Repeat only the lines below from the one containing "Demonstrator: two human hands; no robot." through the one containing "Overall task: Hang", inclusive, exactly as written.

• [Provided data]
▼
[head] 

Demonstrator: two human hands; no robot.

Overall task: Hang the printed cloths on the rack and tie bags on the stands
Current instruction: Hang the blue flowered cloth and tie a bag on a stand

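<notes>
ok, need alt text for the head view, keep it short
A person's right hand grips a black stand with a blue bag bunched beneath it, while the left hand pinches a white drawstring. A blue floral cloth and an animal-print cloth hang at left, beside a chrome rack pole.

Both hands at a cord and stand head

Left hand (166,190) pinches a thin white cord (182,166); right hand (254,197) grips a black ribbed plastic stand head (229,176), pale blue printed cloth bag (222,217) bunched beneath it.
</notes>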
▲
• [The answer]
Demonstrator: two human hands; no robot.

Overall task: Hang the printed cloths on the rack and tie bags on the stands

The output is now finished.